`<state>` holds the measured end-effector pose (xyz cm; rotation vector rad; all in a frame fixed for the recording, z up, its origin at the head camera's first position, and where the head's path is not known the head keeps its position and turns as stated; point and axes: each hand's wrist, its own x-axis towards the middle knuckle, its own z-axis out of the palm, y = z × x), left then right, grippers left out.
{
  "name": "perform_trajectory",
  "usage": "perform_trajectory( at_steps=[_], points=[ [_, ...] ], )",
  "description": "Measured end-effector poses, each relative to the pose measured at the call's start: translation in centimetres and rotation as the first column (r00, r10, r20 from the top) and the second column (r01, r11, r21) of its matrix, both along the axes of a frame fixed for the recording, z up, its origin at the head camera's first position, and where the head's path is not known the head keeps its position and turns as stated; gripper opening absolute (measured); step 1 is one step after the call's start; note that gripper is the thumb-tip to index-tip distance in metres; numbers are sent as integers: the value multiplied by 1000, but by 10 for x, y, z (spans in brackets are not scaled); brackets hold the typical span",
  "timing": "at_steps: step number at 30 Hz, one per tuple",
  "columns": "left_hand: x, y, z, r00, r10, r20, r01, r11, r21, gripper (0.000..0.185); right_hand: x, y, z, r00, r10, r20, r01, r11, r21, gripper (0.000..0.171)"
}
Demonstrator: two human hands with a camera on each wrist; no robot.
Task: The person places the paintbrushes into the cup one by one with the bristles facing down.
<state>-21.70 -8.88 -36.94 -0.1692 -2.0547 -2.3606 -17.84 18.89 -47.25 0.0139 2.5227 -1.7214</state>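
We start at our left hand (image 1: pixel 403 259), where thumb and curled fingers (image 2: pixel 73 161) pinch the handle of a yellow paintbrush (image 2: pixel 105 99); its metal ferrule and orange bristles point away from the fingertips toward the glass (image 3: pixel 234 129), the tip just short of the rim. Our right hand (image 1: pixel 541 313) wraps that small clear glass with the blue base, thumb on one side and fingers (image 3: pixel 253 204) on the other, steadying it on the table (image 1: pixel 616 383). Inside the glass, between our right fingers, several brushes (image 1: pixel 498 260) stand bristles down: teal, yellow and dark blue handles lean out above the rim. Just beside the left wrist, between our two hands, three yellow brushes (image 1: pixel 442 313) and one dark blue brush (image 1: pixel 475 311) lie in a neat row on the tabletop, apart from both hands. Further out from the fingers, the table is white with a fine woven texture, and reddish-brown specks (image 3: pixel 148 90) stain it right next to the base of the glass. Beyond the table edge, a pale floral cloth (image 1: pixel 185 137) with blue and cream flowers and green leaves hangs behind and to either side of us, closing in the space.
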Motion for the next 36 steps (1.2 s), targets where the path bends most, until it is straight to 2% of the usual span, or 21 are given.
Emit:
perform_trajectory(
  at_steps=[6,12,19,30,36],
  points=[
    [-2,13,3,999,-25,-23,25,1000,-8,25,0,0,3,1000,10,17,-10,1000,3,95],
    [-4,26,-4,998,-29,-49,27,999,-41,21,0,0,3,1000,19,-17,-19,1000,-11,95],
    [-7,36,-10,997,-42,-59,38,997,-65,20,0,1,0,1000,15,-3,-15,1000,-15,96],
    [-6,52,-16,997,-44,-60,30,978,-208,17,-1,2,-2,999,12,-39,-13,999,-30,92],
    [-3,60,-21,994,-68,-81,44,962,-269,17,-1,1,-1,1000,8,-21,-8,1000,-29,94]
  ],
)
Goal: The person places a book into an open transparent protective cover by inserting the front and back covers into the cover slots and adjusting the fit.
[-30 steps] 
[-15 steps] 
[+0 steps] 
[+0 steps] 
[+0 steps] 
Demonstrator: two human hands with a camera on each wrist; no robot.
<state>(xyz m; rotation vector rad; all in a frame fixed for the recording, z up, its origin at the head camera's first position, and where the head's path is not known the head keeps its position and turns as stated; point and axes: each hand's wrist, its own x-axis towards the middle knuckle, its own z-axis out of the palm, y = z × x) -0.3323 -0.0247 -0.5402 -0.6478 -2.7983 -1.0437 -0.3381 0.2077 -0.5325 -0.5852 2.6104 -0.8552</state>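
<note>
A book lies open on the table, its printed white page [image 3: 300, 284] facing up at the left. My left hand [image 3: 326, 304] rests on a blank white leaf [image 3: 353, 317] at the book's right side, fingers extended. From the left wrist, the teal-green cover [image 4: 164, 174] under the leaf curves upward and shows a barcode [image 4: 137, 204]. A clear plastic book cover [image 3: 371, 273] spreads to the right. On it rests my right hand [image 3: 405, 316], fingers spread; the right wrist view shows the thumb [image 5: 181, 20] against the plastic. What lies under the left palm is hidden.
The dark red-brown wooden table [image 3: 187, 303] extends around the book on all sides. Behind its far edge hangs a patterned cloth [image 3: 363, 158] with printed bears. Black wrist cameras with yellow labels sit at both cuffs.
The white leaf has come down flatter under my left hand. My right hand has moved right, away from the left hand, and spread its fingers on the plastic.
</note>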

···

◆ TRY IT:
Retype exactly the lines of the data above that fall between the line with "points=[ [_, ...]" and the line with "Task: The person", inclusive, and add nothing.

◆ PROBLEM SOLUTION:
  "usage": "perform_trajectory( at_steps=[_], points=[ [_, ...] ], )",
  "description": "Measured end-effector poses, each relative to the pose measured at the call's start: translation in centimetres and rotation as the first column (r00, r10, r20 from the top) and the second column (r01, r11, r21) of its matrix, both along the axes of a frame fixed for the recording, z up, its origin at the head camera's first position, and where the head's path is not known the head keeps its position and turns as stated; gripper opening absolute (measured); step 1 is one step after the call's start; note that gripper is the thumb-tip to index-tip distance in metres; numbers are sent as integers: the value multiplied by 1000, but by 10 for x, y, z (spans in brackets are not scaled); brackets hold the typical span",
  "timing": "at_steps: step number at 30 Hz, one per tuple",
  "columns": "left_hand: x, y, z, r00, r10, r20, r01, r11, r21, gripper (0.000..0.185); right_hand: x, y, z, r00, r10, r20, r01, r11, r21, gripper (0.000..0.171)"
}
Demonstrator: two human hands with a camera on each wrist; no robot.
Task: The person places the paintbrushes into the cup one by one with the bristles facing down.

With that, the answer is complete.